In the USA, for instance, some parties and leaders openly support discriminatory policies and often make denigrating remarks about African Americans, Latinos and Muslims – but they will rarely if ever say that there is something wrong with their DNA. The problem is alleged to be with their culture. Thus when President Trump described Haiti, El Salvador and some parts of Africa as ‘shithole countries’, he was apparently offering the public a reflection on the culture of these places rather than on their genetic make-up.2 On another occasion Trump said about Mexican immigrants to the USA that
‘When Mexico sends its people, they’re not sending the best. They’re sending people that have lots of problems and they’re bringing those problems. They’re bringing drugs, they’re bringing crime. They’re rapists and some, I assume, are good people.’ This is a very offensive claim to make, but it is a sociologically rather than a biologically offensive claim. Trump doesn’t imply that Mexican blood is a bar to goodness – only that good Mexicans tend to stay south of the Rio Grande.3
The human body – the Latino body, the African body, the Chinese body – still stands at the centre of the debate. Skin colour matters a lot. Walking down a New York street with lots of melanin pigment in your skin means that wherever you are heading, the police might view you with extra suspicion. But the likes of both President Trump and President Obama will explain the significance of skin colour in cultural and historical terms. The police view your skin colour with suspicion not for any biological reason, but rather because of history. Presumably, the Obama camp will explain that police prejudice is an unfortunate legacy of historical crimes such as slavery, while the Trump camp will explain that black criminality is an unfortunate legacy of historical errors committed by white liberals and black communities. In any case, even if you are actually a tourist from Delhi who knows nothing about American history, you will have to deal with the consequences of that history.
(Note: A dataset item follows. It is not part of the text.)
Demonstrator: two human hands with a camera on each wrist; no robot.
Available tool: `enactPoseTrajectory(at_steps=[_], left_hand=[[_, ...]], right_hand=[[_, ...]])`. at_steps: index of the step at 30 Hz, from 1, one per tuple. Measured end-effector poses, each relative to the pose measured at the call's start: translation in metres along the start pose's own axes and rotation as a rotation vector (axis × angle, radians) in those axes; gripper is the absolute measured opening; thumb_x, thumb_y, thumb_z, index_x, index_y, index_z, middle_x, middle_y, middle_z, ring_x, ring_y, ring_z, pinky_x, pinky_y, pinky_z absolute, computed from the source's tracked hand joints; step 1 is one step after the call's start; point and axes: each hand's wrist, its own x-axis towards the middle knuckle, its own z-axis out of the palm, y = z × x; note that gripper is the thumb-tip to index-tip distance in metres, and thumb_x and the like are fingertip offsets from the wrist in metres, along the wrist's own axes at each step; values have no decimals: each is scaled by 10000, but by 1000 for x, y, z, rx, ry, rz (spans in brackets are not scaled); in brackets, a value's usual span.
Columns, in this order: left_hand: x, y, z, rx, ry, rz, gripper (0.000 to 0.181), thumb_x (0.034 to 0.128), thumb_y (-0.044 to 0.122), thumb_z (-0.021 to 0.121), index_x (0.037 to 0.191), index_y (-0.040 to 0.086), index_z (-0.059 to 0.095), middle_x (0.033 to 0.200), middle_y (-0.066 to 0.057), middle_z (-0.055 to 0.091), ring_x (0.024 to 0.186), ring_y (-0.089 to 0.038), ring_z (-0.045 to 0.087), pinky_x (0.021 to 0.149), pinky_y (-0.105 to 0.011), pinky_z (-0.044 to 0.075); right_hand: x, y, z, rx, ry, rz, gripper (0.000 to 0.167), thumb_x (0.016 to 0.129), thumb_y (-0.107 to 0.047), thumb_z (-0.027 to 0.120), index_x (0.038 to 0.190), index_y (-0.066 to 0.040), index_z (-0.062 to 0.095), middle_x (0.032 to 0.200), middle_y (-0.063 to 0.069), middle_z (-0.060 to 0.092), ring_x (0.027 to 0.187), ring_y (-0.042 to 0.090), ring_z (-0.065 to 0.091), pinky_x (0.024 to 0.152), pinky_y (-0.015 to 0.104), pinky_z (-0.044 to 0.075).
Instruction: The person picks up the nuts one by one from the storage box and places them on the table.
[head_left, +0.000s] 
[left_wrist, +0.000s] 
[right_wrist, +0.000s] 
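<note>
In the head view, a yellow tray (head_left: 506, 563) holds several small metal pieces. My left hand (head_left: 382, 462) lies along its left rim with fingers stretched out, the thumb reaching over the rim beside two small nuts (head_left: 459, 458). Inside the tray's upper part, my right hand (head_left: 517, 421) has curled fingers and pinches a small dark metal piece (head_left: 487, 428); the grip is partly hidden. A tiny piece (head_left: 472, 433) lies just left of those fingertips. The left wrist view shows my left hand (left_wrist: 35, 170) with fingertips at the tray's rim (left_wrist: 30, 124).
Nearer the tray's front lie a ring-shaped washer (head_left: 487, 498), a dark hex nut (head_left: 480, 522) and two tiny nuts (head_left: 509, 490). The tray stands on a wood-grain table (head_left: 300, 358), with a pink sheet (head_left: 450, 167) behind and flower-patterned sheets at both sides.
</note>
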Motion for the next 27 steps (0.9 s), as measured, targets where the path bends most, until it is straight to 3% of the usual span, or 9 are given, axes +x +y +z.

The shift from biology to culture is not just a meaningless change of jargon. It is a profound shift with far-reaching practical consequences, some good, some bad. For starters, culture is more malleable than biology. This means, on the one hand, that present-day culturists might be more tolerant than traditional racists – if only the ‘others’ adopt our culture, we will accept them as our equals. On the other hand, it could result in far stronger pressures on the ‘others’ to assimilate, and in far harsher criticism of their failure to do so.